Reply To: Incarcerated, But Not Imprisoned,” with Mythologist Dennis Slattery, Ph.D.”
Reply to James’s response (# 5640):
I was very moved by your reaction to this Mythblast, James, and feeling agreement with everything you wrote about the importance of finding one’s story and too, as others have said, rewriting the narrative or adding things to it to create a good ending that one seeks.
Thank you Dennis for your Mythblast and sharing your experience.
Reading Dennis’s posts and responses and James’s post and responses, what I am also getting out of the mix or blended ideas is that a guru and a guide can be two different things. Teachers are not gurus but do guide their students. And Dennis, the work you do is so needed, as both a psychologist and a teacher.
It is so good to be able to help build a fragile ego back up to where it belongs–meaning not ego as a bad thing, but for a person to have a healthy sense-of-self ego.
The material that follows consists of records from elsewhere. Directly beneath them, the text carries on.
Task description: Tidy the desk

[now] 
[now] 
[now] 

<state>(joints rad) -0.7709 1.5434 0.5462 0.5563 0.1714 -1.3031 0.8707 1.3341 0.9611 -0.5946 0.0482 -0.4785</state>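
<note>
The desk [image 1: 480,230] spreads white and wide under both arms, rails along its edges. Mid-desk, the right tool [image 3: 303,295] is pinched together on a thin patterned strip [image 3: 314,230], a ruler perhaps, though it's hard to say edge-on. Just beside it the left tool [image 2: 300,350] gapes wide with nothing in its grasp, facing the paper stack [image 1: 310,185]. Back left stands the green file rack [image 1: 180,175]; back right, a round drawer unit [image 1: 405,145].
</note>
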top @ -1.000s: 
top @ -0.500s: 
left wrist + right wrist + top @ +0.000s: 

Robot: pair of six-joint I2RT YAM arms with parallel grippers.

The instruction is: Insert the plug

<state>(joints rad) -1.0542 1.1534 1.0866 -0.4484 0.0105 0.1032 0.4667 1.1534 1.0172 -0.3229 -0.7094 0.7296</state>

So many people are afraid of the word ego or its definition they attach to it; however, a good healthy ego is vital to the vitality of the soul or spirit.
I have not been in the forums much lately, but James did tell me how I would like this Mythblast (yet I do mean to say too that they are all great!) and to check it out so I did, and I did like it very much as a ex-English teacher (!). I did not teach prisoners, but did at times teach classes for those who had recently gotten out of jail/finished serving a sentence (a joke was then that they were in class dealing with a different type of “sentence” as in sentence structure) and returned to school, and many of them gang members. Many students I had in other classes who had not been in jail were metaphorically imprisoned in their own versions of what they felt was hell or hellish like a type of jail or inhibiting, etc., and with those students too it was a matter of much of what you have written about those you teach in jails. Mostly students would come to me to tell me why they missed class due to issues such as heavy drug addiction, domestic violence at home, being extremely ill and unable to pay to get their car fixed due to their medical bills, severe depression. Anxiety, and sometimes about writing itself. Putting their “self” on paper for someone else to see, etc. Fear of failure, fear of success.
On and on these narratives can go. So nice to do the work of helping with people’s stories.